Here, the ALJ made inconsistent findings regarding Plaintiff's concentration. In some instances, the ALJ noted that it was affected by her severe impairments. See Tr. 836 (“As explained at length above, the evidence shows that [Plaintiff's] symptoms can affect her mood, concentration”), 835 (“consultative examinations established that [Plaintiff's] symptoms affected her concentration”) 832 (“her concentration is poor”), 833 (“Dr. Dhit noted some deficits in memory and concentration.”). While in other portions of the narrative, the ALJ noted her concentration was intact. See Tr. 833 (“Her attention, concentration . . . have been intact.”), 834 (“An ability to drive generally demonstrates, among other things, the ability to maintain attention, concentration, and persistence[.]”).
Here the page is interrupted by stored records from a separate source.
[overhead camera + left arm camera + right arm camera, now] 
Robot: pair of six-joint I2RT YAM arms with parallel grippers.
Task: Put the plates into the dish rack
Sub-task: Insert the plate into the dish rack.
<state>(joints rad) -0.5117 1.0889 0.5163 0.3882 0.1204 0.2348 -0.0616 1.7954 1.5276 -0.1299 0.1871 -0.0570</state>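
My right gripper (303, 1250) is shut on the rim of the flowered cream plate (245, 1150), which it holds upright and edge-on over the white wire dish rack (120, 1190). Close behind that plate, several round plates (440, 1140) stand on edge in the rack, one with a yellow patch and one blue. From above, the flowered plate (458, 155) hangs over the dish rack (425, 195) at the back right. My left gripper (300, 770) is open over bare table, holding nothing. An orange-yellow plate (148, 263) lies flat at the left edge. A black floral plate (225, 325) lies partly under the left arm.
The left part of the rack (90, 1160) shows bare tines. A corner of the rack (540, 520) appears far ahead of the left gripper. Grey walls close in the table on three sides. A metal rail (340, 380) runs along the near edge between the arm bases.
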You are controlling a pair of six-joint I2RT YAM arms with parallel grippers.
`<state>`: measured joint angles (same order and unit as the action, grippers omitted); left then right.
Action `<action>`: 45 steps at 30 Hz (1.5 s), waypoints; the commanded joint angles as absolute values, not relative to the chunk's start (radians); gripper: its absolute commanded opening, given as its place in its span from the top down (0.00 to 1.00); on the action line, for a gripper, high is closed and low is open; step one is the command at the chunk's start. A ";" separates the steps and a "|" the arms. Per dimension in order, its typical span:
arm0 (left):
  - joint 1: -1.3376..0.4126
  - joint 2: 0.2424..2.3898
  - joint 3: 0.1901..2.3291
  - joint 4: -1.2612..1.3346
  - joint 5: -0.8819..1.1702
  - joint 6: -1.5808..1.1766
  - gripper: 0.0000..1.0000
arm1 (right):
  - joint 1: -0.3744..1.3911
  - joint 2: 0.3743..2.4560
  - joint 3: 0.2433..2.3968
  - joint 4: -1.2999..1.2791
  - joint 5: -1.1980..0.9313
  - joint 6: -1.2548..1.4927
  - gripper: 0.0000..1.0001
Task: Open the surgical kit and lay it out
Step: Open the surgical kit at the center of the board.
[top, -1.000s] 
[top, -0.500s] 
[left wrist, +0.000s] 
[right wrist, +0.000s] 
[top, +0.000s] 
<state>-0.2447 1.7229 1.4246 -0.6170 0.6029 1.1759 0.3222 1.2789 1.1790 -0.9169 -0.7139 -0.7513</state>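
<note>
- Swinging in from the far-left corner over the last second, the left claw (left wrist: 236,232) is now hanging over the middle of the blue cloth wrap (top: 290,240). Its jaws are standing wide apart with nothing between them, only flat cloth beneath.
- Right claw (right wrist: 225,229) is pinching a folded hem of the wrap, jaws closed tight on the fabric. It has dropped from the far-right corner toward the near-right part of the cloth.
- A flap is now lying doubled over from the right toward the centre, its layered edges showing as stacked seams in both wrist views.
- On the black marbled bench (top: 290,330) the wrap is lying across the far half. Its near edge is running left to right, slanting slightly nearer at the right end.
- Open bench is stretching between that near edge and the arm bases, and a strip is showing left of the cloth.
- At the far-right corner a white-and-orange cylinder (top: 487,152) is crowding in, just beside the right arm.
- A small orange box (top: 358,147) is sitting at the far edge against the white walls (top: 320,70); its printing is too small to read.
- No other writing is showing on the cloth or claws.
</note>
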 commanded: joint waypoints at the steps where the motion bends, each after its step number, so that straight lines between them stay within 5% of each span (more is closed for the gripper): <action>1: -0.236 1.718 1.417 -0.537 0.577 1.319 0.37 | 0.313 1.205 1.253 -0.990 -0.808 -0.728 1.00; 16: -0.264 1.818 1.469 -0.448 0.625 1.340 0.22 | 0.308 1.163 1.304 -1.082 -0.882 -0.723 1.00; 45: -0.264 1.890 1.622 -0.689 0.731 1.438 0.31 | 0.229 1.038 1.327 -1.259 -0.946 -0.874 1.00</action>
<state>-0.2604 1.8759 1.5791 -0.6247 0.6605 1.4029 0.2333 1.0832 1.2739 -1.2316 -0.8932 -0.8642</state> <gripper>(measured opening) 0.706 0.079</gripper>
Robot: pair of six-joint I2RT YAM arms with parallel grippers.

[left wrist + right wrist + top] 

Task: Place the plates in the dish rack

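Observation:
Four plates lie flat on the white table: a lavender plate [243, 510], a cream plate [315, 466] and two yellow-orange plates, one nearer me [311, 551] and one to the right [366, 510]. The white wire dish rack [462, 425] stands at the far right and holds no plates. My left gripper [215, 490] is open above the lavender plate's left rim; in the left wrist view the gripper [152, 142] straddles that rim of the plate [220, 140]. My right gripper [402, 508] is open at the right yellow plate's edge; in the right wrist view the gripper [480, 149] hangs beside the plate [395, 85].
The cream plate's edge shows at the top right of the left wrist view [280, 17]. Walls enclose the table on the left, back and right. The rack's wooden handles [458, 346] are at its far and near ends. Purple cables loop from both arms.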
SSA regulations require the ALJ to “explain how any material inconsistencies or ambiguities in the evidence in the case record were considered and resolved.” SSR 96-8p, 1996 WL 374184, at *7 (July 2, 1996); see Mallett v. Berryhill, No. D-18-0241, 2019 WL 2932776, at *4 (E.D. N.C. June 17, 2019) (citation omitted) (“An ALJ's opinion that is internally inconsistent frustrates meaningful review and requires remand.”).
At bottom, Defendant asks the Court to “re-think what the Court already thought through, - rightly or wrongly,” an improper basis for reconsideration. Crocetti, 2018 WL 3973074, at *1. Defendant's position fails to demonstrate that “there has been a clear error of law or a manifest injustice.” Robinson, 599 F.3d at 407.
For the foregoing reasons, Defendant's Motion to Alter/Amend Judgment, ECF 18-1, is DENIED. Despite the informal nature of this letter, it should be flagged as a Memorandum Opinion and docketed as an Order.